TO DO | Wherever a line in the records below contains "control", copy that line.

RAW DATA |

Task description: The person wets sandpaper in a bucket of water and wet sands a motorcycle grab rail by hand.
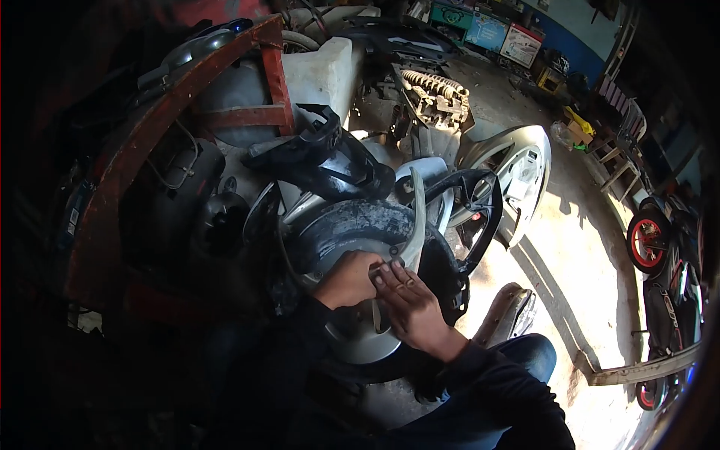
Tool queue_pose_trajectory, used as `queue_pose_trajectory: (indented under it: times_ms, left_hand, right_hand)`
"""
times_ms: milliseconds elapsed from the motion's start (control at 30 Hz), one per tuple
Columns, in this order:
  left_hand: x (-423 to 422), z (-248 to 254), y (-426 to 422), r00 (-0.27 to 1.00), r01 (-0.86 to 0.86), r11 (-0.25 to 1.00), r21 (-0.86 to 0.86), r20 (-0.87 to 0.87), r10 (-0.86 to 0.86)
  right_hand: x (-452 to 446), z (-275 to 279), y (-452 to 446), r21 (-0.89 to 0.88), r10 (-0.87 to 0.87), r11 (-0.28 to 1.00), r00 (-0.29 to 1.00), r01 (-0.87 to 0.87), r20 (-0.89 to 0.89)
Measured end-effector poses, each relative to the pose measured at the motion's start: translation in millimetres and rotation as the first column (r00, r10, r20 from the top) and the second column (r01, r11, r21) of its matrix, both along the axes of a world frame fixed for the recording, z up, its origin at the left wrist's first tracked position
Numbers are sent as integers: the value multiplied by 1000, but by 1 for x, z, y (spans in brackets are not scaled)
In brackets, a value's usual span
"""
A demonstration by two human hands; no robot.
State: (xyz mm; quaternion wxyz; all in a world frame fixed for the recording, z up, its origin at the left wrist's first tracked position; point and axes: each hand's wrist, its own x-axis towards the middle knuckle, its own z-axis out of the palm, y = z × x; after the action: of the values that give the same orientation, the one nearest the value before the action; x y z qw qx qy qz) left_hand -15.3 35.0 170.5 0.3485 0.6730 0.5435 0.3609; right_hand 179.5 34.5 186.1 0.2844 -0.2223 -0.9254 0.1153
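Observation:
A long, curved, pale strip of motorcycle body panel (417, 217) stands up from between my hands, its narrow tip pointing away from me. My left hand (351, 279) is closed around its lower part. From the other side my right hand (412, 311), with a ring on one finger, has its fingers pressed together over the same strip, close to the left fingertips. Something small and dark shows at the right fingertips; its kind is unclear. Directly below both hands lies a worn tyre (352, 225) with a silvery rounded part (364, 346) inside its ring.
Black plastic fairing pieces (330, 157) lie beyond the tyre, and a silver body panel (517, 176) leans to the right. A red wooden frame (172, 97) rises on the left. Springs (435, 84) sit farther back. Motorcycles with a red-rimmed wheel (648, 240) stand at far right.

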Motion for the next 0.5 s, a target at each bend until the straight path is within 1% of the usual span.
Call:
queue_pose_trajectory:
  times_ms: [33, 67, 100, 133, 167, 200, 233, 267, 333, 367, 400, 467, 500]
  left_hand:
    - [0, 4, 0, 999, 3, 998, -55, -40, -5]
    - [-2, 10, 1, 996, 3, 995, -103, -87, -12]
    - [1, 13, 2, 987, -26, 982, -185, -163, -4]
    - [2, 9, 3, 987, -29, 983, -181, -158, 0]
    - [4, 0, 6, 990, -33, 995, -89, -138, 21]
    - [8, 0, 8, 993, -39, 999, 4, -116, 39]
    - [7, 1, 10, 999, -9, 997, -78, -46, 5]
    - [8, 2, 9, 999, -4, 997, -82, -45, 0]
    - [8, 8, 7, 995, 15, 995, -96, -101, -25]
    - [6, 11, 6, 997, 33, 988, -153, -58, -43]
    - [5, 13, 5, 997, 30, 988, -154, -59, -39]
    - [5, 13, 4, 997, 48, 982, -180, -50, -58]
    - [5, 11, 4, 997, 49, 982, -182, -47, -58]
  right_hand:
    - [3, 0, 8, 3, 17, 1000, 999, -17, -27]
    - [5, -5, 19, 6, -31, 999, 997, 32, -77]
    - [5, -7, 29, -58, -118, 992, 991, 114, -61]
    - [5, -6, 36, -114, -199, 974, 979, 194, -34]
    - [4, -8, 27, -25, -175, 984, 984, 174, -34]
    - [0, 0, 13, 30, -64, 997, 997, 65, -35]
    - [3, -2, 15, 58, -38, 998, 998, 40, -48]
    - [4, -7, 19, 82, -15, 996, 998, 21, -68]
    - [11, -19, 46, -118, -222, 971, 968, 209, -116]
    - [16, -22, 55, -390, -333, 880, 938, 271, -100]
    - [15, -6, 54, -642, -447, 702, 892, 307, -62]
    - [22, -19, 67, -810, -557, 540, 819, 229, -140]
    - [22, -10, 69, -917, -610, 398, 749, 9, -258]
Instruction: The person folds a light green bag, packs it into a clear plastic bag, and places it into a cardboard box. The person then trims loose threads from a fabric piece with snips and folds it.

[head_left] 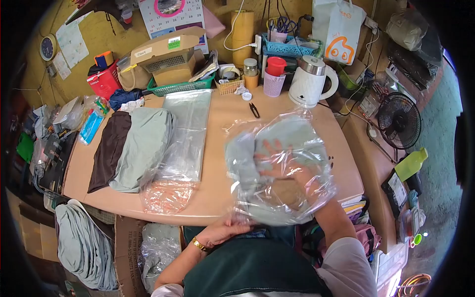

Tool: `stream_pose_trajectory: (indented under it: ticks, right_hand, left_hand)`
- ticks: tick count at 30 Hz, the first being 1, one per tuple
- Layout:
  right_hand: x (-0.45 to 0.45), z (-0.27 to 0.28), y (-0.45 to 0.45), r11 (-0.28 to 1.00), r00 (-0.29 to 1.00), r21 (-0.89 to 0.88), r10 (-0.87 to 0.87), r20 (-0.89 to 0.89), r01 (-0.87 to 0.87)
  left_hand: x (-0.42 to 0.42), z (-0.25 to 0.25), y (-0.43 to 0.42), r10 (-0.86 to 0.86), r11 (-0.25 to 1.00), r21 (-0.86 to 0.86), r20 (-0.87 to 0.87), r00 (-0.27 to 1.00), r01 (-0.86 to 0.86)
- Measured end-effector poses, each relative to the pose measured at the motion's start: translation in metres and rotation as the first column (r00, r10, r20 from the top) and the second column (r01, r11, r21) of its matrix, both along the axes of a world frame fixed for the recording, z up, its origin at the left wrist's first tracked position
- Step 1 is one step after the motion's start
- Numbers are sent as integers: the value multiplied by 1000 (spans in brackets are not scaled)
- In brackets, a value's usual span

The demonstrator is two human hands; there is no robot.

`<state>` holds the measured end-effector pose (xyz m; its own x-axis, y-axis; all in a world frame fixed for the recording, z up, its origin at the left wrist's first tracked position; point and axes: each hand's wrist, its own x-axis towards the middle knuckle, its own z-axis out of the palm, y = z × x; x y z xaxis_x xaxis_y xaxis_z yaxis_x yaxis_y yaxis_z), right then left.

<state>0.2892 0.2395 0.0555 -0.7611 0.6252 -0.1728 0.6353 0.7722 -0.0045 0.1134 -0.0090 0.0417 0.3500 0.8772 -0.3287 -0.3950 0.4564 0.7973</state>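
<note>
Spreads the fingers of the right hand (274,159), slightly blurred, over pale cloth (297,133), both showing through a clear bag (284,195). Curls the fingers of the left hand (230,231) at the bag's near edge, gold watch (199,243) on that wrist; can't tell from this angle whether pinching the film or just touching it. Has the bag lying on the table (227,111), puffed and shiny, with the cloth filling its far and left sides. Going wider, finds flat plastic (186,131) left of the bag, then folded cloth (141,148) farther left of it, and brown cloth (110,148) farther left again. Looks past the bag and meets black snips (254,110) first, then a pink cup (273,85) and, toward the bag's right, a white kettle (307,84). Catches a black fan (399,120) to the right of the bag, well apart.
</note>
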Motion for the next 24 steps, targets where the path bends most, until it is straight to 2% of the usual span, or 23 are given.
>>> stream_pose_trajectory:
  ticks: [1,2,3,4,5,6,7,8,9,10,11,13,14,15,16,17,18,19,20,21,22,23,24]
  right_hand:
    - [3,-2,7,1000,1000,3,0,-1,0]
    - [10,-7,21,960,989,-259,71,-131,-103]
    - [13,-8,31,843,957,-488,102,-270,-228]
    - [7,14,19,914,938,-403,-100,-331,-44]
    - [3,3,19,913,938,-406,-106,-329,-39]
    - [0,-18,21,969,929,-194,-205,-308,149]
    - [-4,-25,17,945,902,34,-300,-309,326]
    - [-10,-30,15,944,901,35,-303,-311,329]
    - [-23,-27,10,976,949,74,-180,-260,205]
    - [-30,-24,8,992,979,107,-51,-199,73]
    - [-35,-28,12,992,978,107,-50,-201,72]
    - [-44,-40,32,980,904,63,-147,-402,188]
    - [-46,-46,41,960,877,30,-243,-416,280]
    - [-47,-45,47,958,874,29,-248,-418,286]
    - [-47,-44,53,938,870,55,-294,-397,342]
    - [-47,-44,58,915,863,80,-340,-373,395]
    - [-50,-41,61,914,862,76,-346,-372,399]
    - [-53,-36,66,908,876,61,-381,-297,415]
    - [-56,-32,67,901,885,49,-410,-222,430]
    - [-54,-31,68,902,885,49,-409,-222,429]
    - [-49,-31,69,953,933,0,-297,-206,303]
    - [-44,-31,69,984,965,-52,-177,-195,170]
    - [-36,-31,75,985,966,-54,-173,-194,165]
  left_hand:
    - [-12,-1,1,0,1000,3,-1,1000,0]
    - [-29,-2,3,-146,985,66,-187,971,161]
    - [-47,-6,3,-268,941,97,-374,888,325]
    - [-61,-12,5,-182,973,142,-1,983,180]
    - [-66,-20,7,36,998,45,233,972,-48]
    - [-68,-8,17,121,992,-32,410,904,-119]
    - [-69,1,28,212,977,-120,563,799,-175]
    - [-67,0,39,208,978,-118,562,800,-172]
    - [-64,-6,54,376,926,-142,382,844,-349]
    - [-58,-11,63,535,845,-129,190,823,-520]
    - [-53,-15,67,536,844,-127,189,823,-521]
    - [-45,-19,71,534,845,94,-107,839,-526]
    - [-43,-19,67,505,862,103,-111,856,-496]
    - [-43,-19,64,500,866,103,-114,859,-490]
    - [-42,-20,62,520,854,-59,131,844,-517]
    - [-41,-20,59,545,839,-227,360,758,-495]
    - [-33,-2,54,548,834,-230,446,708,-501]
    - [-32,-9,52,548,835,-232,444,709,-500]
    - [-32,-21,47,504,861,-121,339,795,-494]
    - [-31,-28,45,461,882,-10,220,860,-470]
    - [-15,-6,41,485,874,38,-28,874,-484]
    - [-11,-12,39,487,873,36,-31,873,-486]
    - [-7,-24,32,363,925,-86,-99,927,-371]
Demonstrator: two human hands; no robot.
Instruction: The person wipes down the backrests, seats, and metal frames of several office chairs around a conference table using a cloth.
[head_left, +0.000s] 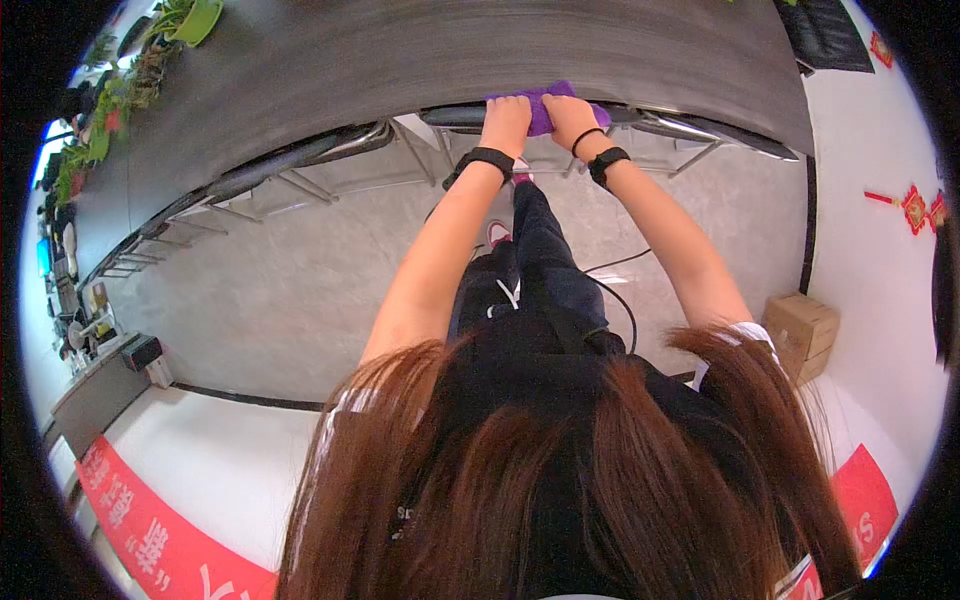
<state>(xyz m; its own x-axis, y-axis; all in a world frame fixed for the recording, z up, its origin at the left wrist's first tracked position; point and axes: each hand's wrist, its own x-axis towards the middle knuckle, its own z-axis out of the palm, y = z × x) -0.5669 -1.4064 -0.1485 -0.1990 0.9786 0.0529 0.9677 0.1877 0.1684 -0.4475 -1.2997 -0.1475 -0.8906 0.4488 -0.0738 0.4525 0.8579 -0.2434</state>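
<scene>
Head view: closest in, black bands [485, 160] circle both wrists. Beyond them, the left hand [507, 122] and right hand [570, 118] are curled closed, side by side, each gripping the purple cloth [541, 110] at the near edge of the dark table [450, 55]. Farther off, at left, stands a green pot [198, 22] holding a plant.

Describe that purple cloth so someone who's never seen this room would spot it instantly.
Find the long dark table, then its edge nearest the person. The purple cloth is bunched there under the left hand and right hand. Its colour sets it apart from the dark tabletop and black chairs.
</scene>
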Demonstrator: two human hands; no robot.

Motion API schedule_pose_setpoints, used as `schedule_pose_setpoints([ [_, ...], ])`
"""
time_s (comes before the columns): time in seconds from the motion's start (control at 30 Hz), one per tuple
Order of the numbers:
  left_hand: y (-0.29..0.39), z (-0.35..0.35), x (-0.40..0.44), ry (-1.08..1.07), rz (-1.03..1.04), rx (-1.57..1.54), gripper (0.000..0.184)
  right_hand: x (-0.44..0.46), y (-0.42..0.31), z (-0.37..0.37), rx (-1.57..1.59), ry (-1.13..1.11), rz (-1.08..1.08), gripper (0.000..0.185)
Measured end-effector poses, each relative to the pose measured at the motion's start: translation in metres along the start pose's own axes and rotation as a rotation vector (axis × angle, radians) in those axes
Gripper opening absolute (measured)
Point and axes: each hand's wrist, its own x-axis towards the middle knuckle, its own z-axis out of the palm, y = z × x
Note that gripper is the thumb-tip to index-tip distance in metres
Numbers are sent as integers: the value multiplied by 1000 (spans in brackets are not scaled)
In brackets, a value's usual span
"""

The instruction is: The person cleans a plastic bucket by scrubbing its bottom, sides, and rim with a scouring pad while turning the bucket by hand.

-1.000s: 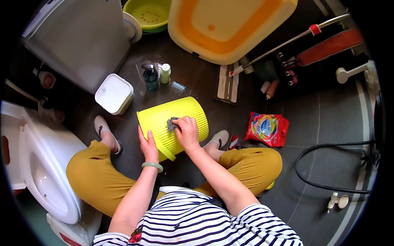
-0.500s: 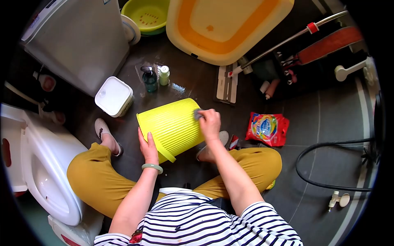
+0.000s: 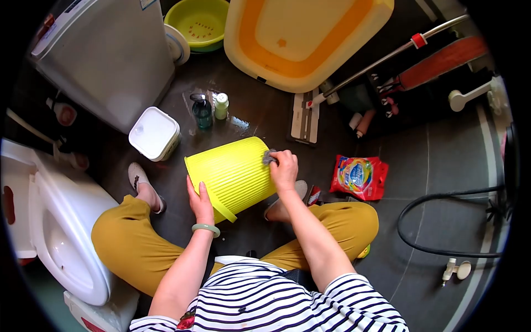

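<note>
A yellow-green ribbed plastic bucket (image 3: 229, 174) lies on its side between my knees, its handle strap (image 3: 222, 210) hanging toward me. My left hand (image 3: 200, 200) grips the bucket at its rim end, thumb on the outer wall and the other fingers partly hidden at the rim. At the opposite end, my right hand (image 3: 284, 169) pinches a grey scouring pad (image 3: 269, 157) against the edge of the bucket's base. Beyond the bucket stand a dark green pump bottle (image 3: 202, 113) and a small pale green bottle (image 3: 221, 106).
A white lidded tub (image 3: 152, 133) stands to the left of the bottles, near the toilet (image 3: 72, 238). On the right lie a red packet (image 3: 359, 177) and a black hose (image 3: 404, 216). A flat mop (image 3: 304, 116) and an orange-and-white folding tub (image 3: 310, 50) are farther back.
My right hand has shifted slightly at the base's edge, and more of the grey scouring pad shows. The bucket has tipped a little, its base end lower in view. My left hand keeps its hold.
</note>
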Motion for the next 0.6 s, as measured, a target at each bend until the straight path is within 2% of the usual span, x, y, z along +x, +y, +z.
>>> schedule_pose_setpoints([
  [0.1,-1,-2,-3,7,3,16,53,-14,-39,1,115,-95,-104,20],
  [0.2,-1,-2,-1,12,-1,17,53,-19,-4,32,175,-125,-114,19],
  [0.33,1,-2,0,7,-36,53,53,4,35,16,-39,23,54,18],
  [0.43,-2,1,-3,24,26,19,53,-16,4,27,77,-48,-54,20],
  [0.53,5,-2,-4,-1,-40,0,53,-31,-43,24,209,-133,-153,21],
  [0.6,1,-1,-1,7,-12,37,53,-24,-24,24,184,-123,-166,23],
])
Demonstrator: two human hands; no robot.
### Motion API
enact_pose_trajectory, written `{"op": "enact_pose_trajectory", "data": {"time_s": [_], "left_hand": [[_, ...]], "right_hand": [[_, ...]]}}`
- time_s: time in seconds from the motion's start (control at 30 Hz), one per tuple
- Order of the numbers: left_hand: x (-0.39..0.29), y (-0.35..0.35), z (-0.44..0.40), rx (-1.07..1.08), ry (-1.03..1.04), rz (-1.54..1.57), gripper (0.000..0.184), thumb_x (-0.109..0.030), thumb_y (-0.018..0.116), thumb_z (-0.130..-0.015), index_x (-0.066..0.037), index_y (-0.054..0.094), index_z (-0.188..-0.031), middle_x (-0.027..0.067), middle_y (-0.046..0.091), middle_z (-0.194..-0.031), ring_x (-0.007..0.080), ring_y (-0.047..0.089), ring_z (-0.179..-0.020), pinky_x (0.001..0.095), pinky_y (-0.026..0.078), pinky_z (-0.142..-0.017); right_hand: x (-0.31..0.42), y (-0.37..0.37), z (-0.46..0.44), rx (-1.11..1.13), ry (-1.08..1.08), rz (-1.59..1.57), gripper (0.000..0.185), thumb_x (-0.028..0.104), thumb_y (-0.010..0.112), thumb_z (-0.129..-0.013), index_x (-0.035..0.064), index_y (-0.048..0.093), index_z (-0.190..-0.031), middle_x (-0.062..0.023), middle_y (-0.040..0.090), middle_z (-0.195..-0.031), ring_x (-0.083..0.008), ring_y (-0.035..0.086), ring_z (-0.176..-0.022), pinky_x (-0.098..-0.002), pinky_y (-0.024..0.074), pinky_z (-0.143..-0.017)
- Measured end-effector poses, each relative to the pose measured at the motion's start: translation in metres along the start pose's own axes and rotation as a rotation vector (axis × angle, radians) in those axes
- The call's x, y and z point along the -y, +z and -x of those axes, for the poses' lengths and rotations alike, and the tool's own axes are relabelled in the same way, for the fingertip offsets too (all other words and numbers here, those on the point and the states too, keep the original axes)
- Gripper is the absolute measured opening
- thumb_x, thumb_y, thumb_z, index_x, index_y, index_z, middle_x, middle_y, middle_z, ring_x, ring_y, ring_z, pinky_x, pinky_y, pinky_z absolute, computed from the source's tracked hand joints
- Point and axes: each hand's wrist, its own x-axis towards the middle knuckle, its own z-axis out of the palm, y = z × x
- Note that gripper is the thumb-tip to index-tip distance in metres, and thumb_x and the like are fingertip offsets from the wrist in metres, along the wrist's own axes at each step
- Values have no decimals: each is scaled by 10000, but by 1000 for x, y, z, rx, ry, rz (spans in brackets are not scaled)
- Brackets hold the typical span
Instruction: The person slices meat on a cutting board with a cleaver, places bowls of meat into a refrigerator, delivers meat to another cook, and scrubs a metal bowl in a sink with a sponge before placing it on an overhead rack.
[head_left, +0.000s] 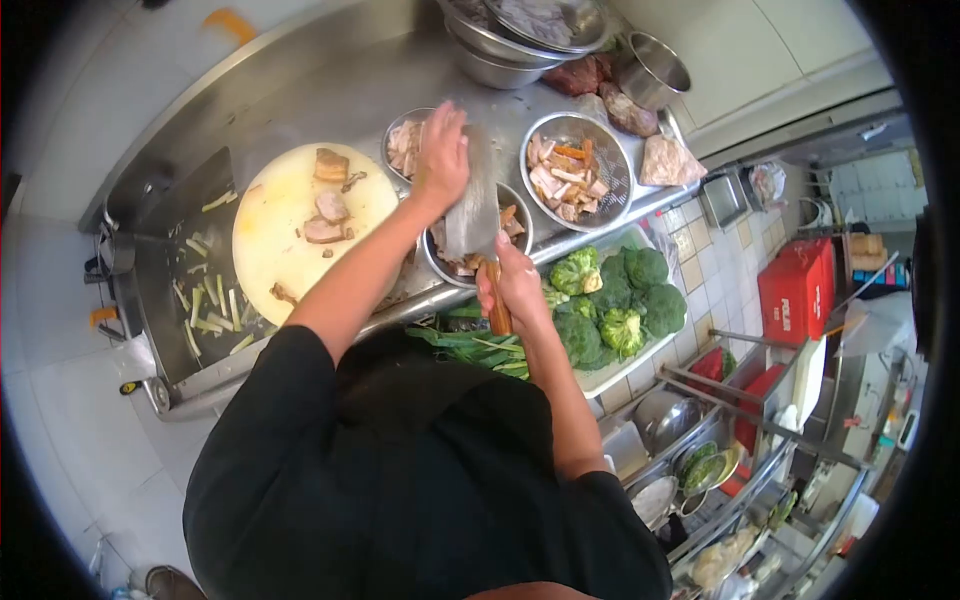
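My right hand point(516, 290) is closed round the wooden handle of a cleaver point(476, 205). The broad blade is tilted over a metal bowl point(432, 262) of cut meat. Beside the blade's upper part, my left hand point(443, 155) has its fingers stretched out, slightly blurred, near a smaller bowl of pale meat strips point(404, 146). To the left, a round cutting board point(262, 225) bears several pieces of cooked meat point(331, 206). On the right sits a perforated metal colander point(618, 165) with meat pieces in it.
Stacked metal bowls point(490, 70) and a steel pot point(652, 72) stand at the back. Meat chunks point(672, 162) lie on the right. A tray of broccoli point(645, 280) is below the counter's edge. The sink point(160, 260) at left holds green stalks. A red box point(795, 290) stands far right.
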Motion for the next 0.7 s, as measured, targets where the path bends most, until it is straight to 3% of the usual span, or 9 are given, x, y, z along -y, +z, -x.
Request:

TASK OUTPUT |
times_ms: milliseconds elapsed from the motion's start (control at 30 Hz), one per tuple
time_s (comes before the columns): time in seconds from the motion's start (control at 30 Hz), one per tuple
- time_s: time in seconds from the motion's start (control at 30 Hz), one per tuple

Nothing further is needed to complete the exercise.